About Time, Chris Bidmead's Doctor Who, and almost getting it right

Aug 30, 2007 22:50

(Apologies to non Doctor Who fans, we're just going to jump right in here)
As About Time 5
points out, a key feature of Season 18 is all the Renaissance trappings. But they miss what this adds to the show. The thing about the Renaissance, from a juvenile SF writer's point of view, is: it was the last time that scientific thought was dangerous. It's not just about the mathematic-mystical side, the symmetric properties of the perfect solids, and the aesthetics. It's about the real-world consequences of trying to find out.
Once you look for it, this is threaded throughout Season 18. The Alzarians in Full Circle have a society devoted to propagating ignorance. The Vampires in State of Decay enforce it; the Trakenites knowingly welcome it; and in Logopolis we finally see raw knowledge becoming raw power. (Warriors' Gate is also about enslaved knowledge challenging entrenched ignorance, but it's not about finding out, it's about knowing, so it's slightly different).
It seems like every incoming script editor thinks Doctor Who has gone "too fantasy" and wants to "bring it back to science" -- Andrew Cartmel said the same
. There's a good case to be made that this is an inherently meaningless statement; as implemented it often simply means that a different kind of technobabble is used to explain the denouement.

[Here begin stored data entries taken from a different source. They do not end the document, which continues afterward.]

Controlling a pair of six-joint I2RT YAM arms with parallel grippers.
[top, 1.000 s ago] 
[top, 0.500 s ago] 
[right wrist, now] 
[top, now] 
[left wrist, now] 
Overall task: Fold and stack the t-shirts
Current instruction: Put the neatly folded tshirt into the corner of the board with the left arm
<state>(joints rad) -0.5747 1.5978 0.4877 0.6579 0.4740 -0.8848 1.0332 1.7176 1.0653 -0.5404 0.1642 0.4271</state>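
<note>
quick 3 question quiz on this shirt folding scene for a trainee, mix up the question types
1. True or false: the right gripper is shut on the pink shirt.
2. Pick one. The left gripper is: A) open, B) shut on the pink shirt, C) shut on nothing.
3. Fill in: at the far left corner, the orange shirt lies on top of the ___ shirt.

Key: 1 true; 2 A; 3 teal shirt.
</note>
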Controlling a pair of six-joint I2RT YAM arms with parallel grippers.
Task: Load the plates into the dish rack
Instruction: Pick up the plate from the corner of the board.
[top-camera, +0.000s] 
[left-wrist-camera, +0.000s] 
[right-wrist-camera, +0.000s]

But in Bidmead's hands, in Full Circle, in The Keeper of Traken, in Logopolis, it actually means something. It doesn't mean "have you tried a Fourier Transform?". It's something important and Oedipal.
(Updated to add) This is "Oedipal" in the Sophoclean sense, of course, the sense of someone being destroyed by their own desire for knowledge. I didn't mean that Adric wants to kill the Doctor and shag Romana.